Deciding whether a patient is a candidate for a heart transplant is a very human decision on one level, but a very cold and calculated one on another. If the key metrics—age, weight, organ function, test scores, levels, and readings—don't make sense, you cannot responsibly go forward. There just aren't enough donor hearts, and adding someone to the list when the key metrics aren't auspicious means that another candidate might never get the transplant that he or she needs, and possibly deserves, more. One example of this is Mrs. Rabinovich, an overweight, mildly diabetic fifty-six-year-old. She is a former weekend jock and a breast cancer survivor, but she has also had numerous myocardial infarctions and is now in severe congestive heart failure. Is she a candidate? As a cancer survivor, she is resilient and there is a chance that she would be able to survive, and thrive, with a new heart. Although she is stable for the moment, the reality is she's still facing a limited, sedentary life, breathing hard just walking across the room. On the other hand, neither her diabetes nor her weight (things within her control) are well-managed, perhaps signaling that she is not yet ready to take the necessary responsibility for a new organ. As often is the case, it's a judgment call.

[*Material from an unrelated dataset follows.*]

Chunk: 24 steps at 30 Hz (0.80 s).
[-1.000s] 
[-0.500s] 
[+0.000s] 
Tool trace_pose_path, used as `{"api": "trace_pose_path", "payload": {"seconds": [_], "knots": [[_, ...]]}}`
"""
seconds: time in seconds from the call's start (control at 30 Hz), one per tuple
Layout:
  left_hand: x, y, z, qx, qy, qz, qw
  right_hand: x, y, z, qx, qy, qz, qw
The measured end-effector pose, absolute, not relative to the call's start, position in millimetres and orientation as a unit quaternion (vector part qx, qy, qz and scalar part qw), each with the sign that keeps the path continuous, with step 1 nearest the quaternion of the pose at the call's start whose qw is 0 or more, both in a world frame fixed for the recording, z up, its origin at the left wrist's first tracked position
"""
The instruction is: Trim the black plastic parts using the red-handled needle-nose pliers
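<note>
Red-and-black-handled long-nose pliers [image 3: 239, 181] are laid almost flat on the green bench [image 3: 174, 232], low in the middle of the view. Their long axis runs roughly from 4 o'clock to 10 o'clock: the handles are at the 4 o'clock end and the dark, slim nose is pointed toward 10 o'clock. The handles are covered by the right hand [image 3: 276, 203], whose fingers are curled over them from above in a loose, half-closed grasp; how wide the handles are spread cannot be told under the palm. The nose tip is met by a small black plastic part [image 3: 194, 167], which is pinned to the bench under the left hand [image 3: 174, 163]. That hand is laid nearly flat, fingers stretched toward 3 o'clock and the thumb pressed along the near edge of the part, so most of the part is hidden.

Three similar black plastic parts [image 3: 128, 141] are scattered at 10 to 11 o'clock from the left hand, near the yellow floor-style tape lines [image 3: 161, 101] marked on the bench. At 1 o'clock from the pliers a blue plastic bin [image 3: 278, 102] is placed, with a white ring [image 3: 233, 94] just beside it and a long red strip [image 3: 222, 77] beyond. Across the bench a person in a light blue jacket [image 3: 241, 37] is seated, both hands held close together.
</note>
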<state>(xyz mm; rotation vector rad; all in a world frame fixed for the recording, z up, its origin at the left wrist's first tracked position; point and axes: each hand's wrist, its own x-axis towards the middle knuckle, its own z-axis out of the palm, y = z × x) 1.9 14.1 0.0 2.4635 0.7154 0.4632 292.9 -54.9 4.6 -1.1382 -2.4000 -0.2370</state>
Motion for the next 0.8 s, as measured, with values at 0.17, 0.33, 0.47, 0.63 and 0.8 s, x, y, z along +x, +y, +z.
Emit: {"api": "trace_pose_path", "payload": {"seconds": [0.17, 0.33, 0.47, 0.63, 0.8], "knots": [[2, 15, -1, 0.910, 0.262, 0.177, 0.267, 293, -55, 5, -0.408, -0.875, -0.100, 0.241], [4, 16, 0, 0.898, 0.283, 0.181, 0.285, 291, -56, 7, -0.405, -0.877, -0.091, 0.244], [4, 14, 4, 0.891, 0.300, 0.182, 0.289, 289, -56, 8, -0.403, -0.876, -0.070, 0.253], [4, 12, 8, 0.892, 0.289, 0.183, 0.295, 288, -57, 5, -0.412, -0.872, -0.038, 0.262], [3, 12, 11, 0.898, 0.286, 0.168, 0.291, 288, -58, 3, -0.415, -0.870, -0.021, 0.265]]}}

The Friday of my first week, we see Mr. Bundy, a returning patient who is gaining weight and whose fondness for overindulgence is loading his body with salt, resulting in fluid retention. This kind of case may bore Dr. James, but since I'm new to the field, it interests me. Mr. Bundy is breathing hard, almost gasping for air when I ask him to stand up at the side of his bed. His blood pressure is unacceptably high, and he's scared. I can't help but wonder what made him think he could go beer for beer with his nephews. Did it slip his mind that he has a bad heart? Judging from his wife's glares, they've already had this conversation. He stares at the floor and says, “Can you hook me up to that IV medicine, doctor, and get this fluid out of me? Usually, eighty milligrams of IV Lasix works for me….” Our goal is to stabilize him, to see if he takes a turn for the better (unlikely) or for the worse (more likely). In the meantime, he remains a viable candidate for a heart transplant. Over the next twenty-four hours, Mr. Bundy responds to the medication and his body rallies. Three days later, we are able to send him home.

Another case is that of Ms. Francis. In her midforties, she is in excellent physical shape and seems too young, too lean, and too healthy to be in a cardiac care unit. A weekend athlete and the full-time CFO of a construction company, she's managed to achieve gender equality in a male-dominated field: an impressive testament to her will and force of character. Ms. Francis also has bad genes on both sides of her family: Her mother died young, her father has severe coronary artery disease, both sets of grandparents had heart issues, and she survived a heart attack less than a year ago. Last week she had fevers and cold symptoms. She got steadily worse, developing a case of viral myocarditis, an inflammation of the heart muscle that can result in heart muscle function deteriorating rapidly, sometimes within days, and was now at death's door in the cardiac intensive care unit. Given her deterioration, Ms. Francis undergoes an expedited evaluation. Dr. James and our team review and rereview her chart, her vitals, and most important, the human factor, Ms. Francis herself. I weigh in. Together we perform our best assessment of her outcome. Dr. James makes the call. She will be recommended to go on the heart transplant list.